What men these writers in the Globe are! One has scarcely a notion how much greater and more remarkable they become every day, and how much, as it were, they are imbued with one spirit. Such a paper would be utterly impossible in Germany. We are mere individuals; harmony and concert are not to be thought of; each has the opinions of his province, his city, and his own idiosyncrasy; and it will be a long while before we have attained an universal culture.
The Construction of a Good Play
When a piece makes a deep impression on us in reading, we think that it will do the same on the stage, and that such a result can be obtained with little trouble. But this is by no means the case. A piece that is not originally, by the intent and skill of the poet, written for the boards, will not succeed; but whatever is done to it will always remain something unmanageable. What trouble have I taken with my Goetz von Berlichingen! Yet it will not quite do as an acting play; it is too long; and I have been forced to divide it into two parts, of which the last is indeed theatrically effective, while the first is to be looked upon as a mere introduction. If the first part were given only once as an introduction, and then the second repeatedly, it might succeed. It is the same with Wallenstein; the Piccolomini does not bear repetition, but Wallenstein’s Death is always seen with delight.
The construction of a play must be symbolical; that is to say, each incident must be significant in itself, and lead to another still more important. The Tartuffe of Molière is, in this respect, a great example. Only think what an introduction is the first scene! From the very beginning everything is highly significant, and leads us to expect something still more important which is to come. The beginning of Lessing’s Minna von Barnhelm is also admirable; but that of Tartuffe is absolutely unique: it is the greatest and best thing that exists of the kind.
In Calderon you find the same perfect adaptation to the theatre. His pieces are throughout fit for the boards; there is not a touch in them which is not directed towards the required effect. Calderon is a genius who had also the finest understanding.
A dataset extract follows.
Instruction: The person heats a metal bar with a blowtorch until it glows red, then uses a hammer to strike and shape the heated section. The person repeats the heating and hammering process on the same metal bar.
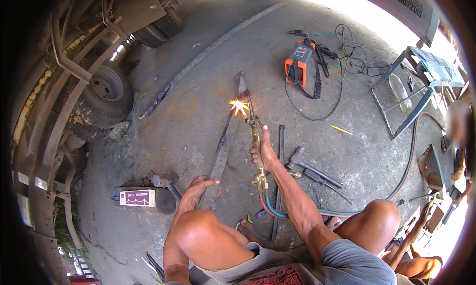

Shakespeare wrote his plays direct from his own nature. Then, too, his age and the existing arrangements of the stage made no demands upon him; people were forced to put up with whatever he gave them. But if Shakespeare had written for the court of Madrid, or for the theatre of Louis XIV, he would probably have adapted himself to a severer theatrical form. This, however, is by no means to be regretted, for what Shakespeare has lost as a theatrical poet he has gained as a poet in general. Shakespeare is a great psychologist, and we learn from his pieces what really moves the hearts of men.
Dramatic Unities
He [Byron] understood the purpose of this law no better than the rest of the world. Comprehensibility [das Fassliche] is the purpose, and the three unities are only so far good as they conduce to this end. If the observance of them hinders the comprehension of a work, it is foolish to treat them as laws, and to try to observe them. Even the Greeks, from whom the rule was taken, did not always follow it. In the Phaethon of Euripides, and in other pieces, there is a change of place, and it is obvious that good representation of their subject was with them more important than blind obedience to law, which, in itself, is of no great consequence. The pieces of Shakespeare deviate, as far as possible, from the unities of time and place; but they are comprehensible—nothing more so—and on this account the Greeks would have found no fault in them. The French poets have endeavored to follow most rigidly the laws of the three unities, but they sin against comprehensibility, inasmuch as they solve a dramatic law, not dramatically, but by narration.
The Theatre
Any one who is sufficiently young, and who is not quite spoiled, could not easily find any place that would suit him so well as a theatre. No one asks you any questions: you need not open your mouth unless you choose; on the contrary, you sit quite at your ease like a king, and let everything pass before you, and recreate your mind and senses to your heart’s content. There is poetry, there is painting, there are singing and music, there is acting, and what not besides. When all these arts, and the charm of youth and beauty heightened to an important degree, work in concert on the same evening, it is a bouquet to which no other can compare. But even when part is bad and part is good, it is still better than looking out of the window, or playing a game of whist in a close party amid the smoke of cigars.
Acting
It is a great error to think that an indifferent piece may be played by indifferent actors. A second or third rate play can be incredibly improved by the employment of first-rate talents, and be made something really good. But if a second or third rate play be performed by second or third rate actors, no one can wonder if it is utterly ineffective.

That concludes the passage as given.